Top of Data
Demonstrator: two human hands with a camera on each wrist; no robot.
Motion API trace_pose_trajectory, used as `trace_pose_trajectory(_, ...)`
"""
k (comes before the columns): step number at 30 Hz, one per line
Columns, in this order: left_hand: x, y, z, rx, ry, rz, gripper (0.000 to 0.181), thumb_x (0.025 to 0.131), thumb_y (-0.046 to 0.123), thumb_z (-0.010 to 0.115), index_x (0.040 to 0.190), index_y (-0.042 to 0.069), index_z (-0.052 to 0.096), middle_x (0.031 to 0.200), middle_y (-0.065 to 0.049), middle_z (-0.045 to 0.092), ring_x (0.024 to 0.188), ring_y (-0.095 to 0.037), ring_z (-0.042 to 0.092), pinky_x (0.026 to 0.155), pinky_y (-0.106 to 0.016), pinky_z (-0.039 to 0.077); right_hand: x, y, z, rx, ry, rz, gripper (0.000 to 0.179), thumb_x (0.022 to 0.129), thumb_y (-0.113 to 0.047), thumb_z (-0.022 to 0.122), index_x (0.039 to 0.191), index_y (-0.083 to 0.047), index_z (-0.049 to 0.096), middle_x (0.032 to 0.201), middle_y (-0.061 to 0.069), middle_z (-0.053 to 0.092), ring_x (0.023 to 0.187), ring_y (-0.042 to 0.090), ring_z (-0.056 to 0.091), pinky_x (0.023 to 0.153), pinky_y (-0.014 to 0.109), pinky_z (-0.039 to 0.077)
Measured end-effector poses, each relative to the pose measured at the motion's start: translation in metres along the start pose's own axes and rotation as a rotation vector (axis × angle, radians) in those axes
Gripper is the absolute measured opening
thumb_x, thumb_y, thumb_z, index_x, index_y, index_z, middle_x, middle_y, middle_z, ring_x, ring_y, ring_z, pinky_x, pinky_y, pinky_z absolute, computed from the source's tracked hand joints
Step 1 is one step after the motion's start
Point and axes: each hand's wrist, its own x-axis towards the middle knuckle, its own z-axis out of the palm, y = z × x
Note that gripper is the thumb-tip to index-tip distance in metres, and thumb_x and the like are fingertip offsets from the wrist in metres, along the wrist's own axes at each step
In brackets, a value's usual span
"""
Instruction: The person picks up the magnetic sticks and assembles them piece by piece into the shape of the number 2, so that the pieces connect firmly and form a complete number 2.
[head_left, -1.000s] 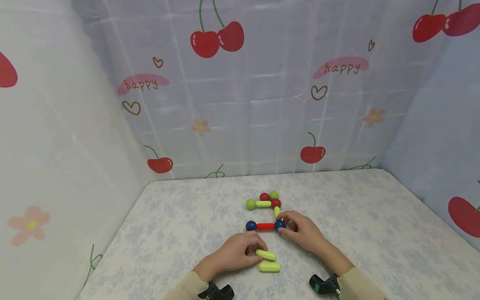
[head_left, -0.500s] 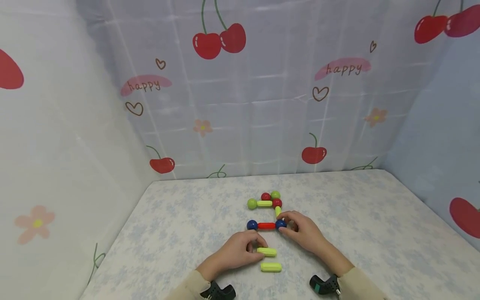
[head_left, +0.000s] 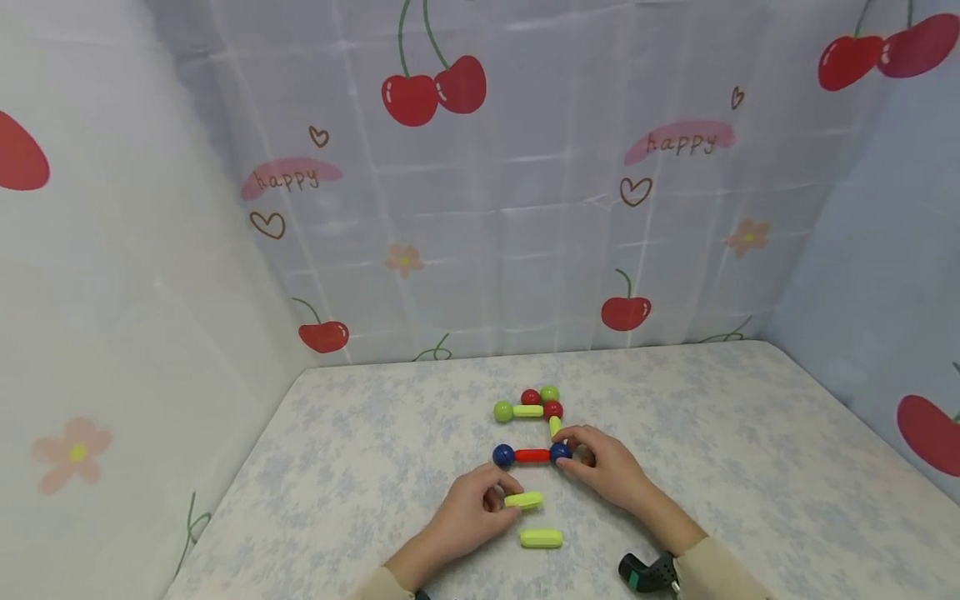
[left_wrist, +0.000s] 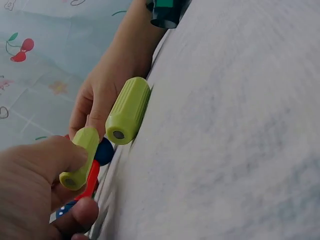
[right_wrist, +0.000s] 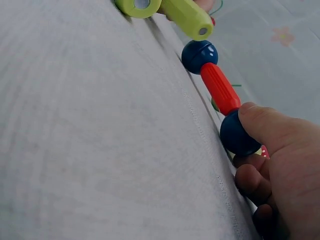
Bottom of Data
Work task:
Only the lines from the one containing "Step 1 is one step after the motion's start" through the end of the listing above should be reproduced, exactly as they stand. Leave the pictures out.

Solved problem:
Step 1 is one step after the motion's start
Point and axes: each hand's wrist, its own x-axis towards the middle knuckle, its own z-axis out of the palm, y = z × x
Note that gripper is the thumb-tip to index-tip distance in metres, and thumb_x and the like are fingertip offsets from the wrist in metres, along the wrist's own axes at each step
In brackets, a value's usual span
"""
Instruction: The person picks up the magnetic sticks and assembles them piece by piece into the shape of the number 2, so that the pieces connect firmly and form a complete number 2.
[head_left, -1.000s] 
[head_left, -0.500s] 
[head_left, +0.000s] 
[left_wrist, +0.000s] 
[right_wrist, +0.000s] 

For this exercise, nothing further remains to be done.